BEGIN

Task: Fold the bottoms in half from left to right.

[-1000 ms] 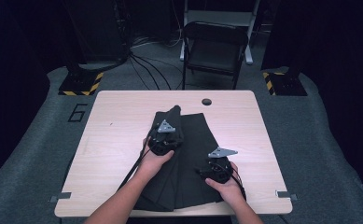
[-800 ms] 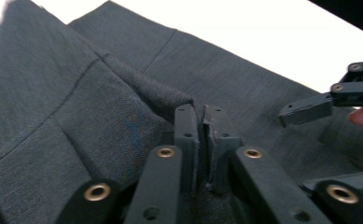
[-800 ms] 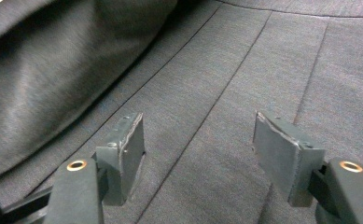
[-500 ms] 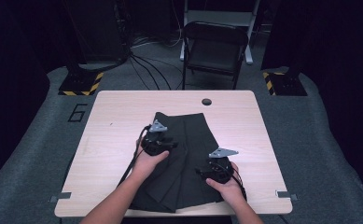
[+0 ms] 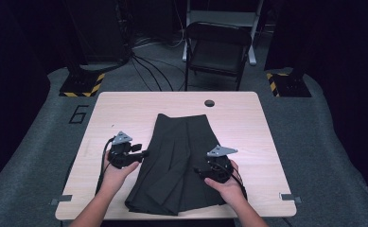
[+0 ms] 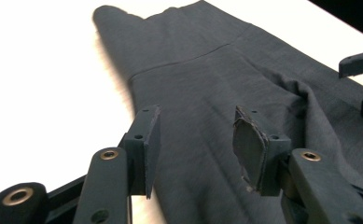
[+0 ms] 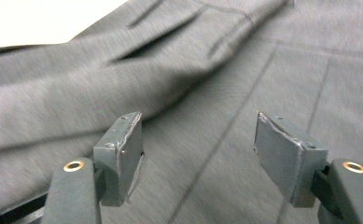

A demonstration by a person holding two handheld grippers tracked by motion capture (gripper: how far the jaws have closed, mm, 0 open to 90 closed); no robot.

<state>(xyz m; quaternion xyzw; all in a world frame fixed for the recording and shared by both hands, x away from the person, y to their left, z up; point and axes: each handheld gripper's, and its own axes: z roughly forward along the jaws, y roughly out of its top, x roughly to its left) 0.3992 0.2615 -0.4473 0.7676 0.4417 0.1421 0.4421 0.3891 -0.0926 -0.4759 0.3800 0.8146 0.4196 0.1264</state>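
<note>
Big light wood table (image 5: 125,113) w/ a dark pleated skirt (image 5: 179,156) laid flat in the middle, waistband at the far end, hem at the near edge, pleats fanning out toward the person. Small round hole (image 5: 209,103) in the tabletop just past the waistband. Black chair (image 5: 217,49) on the floor beyond the far edge.

Left gripper (image 5: 146,153) sits at the skirt's left edge, about mid-length. Its jaws have just been opening and are spread w/ nothing pinched, fabric just past them. Right gripper (image 5: 198,171) is over the skirt's right half, nearer the hem, jaws spread apart too, cloth beneath but not clamped.
</note>
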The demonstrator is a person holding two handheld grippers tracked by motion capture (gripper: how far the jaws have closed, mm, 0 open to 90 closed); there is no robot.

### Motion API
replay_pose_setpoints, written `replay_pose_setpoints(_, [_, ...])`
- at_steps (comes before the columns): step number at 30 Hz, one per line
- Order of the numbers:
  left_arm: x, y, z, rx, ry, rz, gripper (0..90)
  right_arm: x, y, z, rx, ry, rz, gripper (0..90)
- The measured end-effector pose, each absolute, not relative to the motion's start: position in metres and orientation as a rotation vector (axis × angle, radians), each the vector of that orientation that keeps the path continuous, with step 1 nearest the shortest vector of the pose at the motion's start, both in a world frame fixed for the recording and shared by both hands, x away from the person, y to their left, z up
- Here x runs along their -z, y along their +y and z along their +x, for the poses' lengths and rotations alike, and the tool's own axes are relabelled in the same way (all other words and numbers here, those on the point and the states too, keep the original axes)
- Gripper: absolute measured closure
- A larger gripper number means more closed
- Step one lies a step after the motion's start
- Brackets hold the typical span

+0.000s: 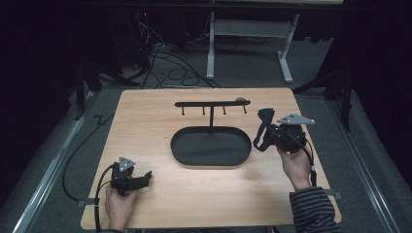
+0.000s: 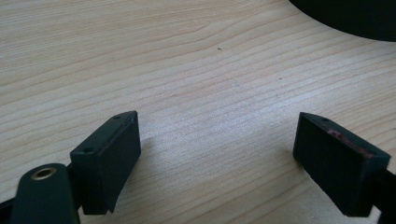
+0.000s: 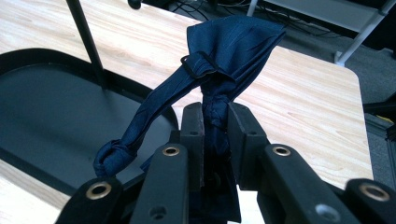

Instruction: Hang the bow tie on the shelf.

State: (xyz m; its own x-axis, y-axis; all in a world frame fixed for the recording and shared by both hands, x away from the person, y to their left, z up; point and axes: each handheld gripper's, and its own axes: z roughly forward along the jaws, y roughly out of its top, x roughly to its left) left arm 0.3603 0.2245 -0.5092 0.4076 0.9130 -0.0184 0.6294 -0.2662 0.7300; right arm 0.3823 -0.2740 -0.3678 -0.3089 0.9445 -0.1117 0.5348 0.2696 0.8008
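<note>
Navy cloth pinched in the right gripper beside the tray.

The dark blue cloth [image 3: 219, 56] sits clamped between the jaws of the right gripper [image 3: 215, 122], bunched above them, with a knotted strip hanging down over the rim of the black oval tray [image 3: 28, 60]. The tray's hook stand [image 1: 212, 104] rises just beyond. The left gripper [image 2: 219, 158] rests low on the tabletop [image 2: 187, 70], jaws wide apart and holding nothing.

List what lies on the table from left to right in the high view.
left gripper → black oval tray with its hook stand → dark blue fabric → right gripper clamping it.
</note>
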Motion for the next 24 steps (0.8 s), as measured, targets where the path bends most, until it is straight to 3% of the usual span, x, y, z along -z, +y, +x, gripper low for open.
replay_pose_setpoints(24, [0.509, 0.224, 0.36, -0.546, 1.308, 1.999, 15.5, 0.343, -0.254, 0.396, -0.909, 1.866, 1.254, 78.5])
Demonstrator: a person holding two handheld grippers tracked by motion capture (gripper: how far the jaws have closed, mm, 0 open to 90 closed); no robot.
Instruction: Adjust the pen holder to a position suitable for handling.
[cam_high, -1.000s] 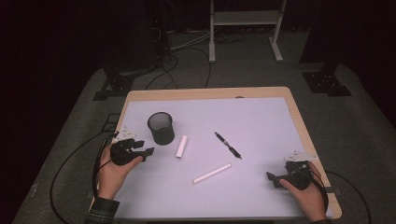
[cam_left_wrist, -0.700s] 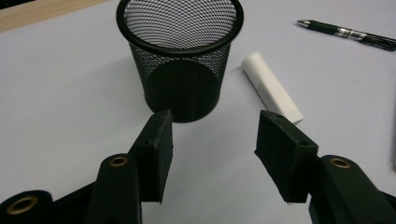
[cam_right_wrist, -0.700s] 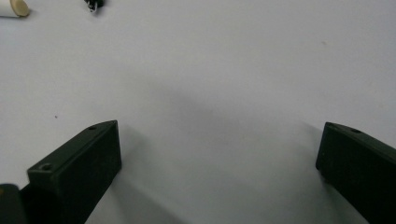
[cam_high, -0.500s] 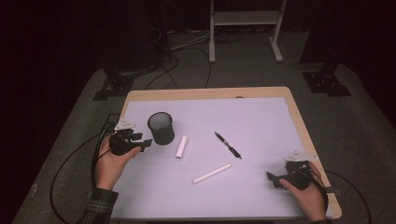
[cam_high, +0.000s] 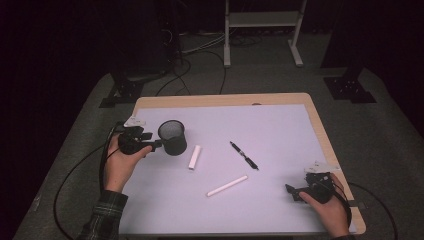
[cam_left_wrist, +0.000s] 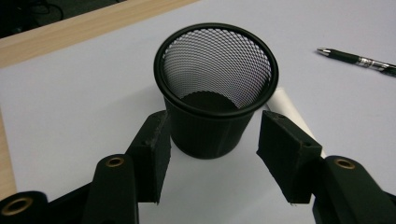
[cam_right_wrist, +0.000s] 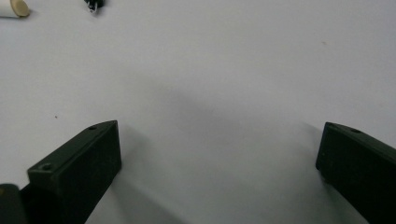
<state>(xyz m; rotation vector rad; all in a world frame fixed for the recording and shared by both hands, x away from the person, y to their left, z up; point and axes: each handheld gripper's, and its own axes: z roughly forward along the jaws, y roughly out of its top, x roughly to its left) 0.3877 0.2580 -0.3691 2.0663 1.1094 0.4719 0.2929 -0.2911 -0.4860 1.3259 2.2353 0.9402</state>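
Black mesh cup (cam_left_wrist: 205, 135) upright on the pale mat near the table's (cam_high: 280, 220) left edge, empty inside, set between the spread jaws of the left gripper (cam_high: 152, 145). Not clamped: one pad at or just against the cup wall, the other clearly apart from it, so nothing grasped yet. Right gripper (cam_high: 295, 192) parked near the front right corner, jaws wide apart over bare mat, holding nothing. Likely trouble from here: uneven closing, with the nearer pad pushing first and shoving or tipping the light cup sideways. Also possible: a slip upward through the pads, given the tapered wall and the low grip near the base, or a dented mesh from too hard a squeeze. Short white stick (cam_high: 194, 157) just beside the cup, so a skidding cup could knock it away. Black pen (cam_high: 244, 155) and longer white stick (cam_high: 227, 185) farther off, probably safe. From the left gripper view: the gap at one pad, the bare cup floor, the grip height on the wall. From the high view instead: the whole layout, both hands, the trailing cables, the wide space between the two grippers. From the right gripper view: empty jaws at close range, plus one stick end (cam_right_wrist: 14, 8) at the top corner.
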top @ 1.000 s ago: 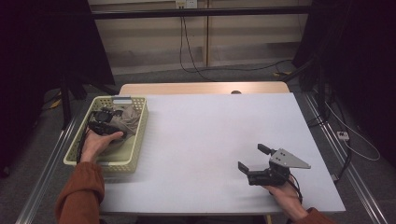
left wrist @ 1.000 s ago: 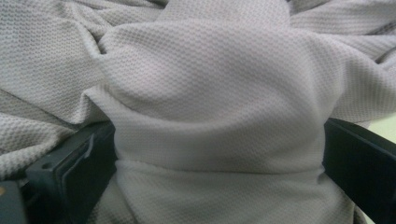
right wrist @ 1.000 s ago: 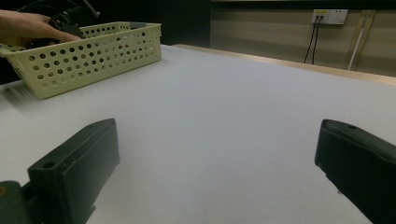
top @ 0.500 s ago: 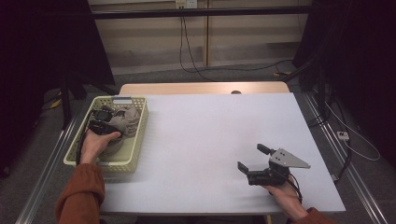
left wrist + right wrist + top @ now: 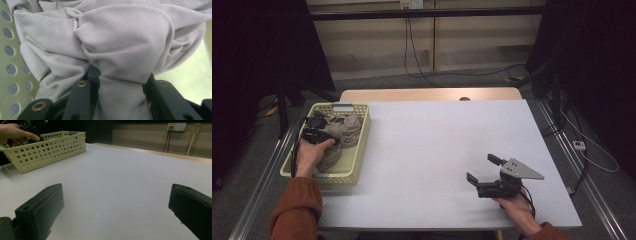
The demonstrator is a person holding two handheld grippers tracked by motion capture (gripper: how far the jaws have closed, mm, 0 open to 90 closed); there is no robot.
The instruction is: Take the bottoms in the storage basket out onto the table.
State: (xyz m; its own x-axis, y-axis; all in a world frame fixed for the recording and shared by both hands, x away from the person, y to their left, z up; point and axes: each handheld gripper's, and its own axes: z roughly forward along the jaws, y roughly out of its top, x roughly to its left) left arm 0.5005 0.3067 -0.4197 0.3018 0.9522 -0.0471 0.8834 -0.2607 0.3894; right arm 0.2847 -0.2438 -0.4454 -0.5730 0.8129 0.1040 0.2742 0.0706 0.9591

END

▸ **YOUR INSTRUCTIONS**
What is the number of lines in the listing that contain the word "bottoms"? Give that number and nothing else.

▸ **WRITTEN REPLY**
2